### What the task requires:
For the material that follows, tally the lines holding "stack" and give the total alone.

### Provided material:

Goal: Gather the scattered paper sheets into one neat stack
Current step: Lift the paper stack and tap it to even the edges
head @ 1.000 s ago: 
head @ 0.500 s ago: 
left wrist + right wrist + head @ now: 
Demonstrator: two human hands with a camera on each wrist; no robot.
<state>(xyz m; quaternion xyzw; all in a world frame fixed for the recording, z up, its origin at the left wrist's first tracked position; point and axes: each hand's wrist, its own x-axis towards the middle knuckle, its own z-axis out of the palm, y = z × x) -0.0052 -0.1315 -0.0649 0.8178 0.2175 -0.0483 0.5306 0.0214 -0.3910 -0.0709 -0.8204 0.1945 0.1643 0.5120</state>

### Your solution:
2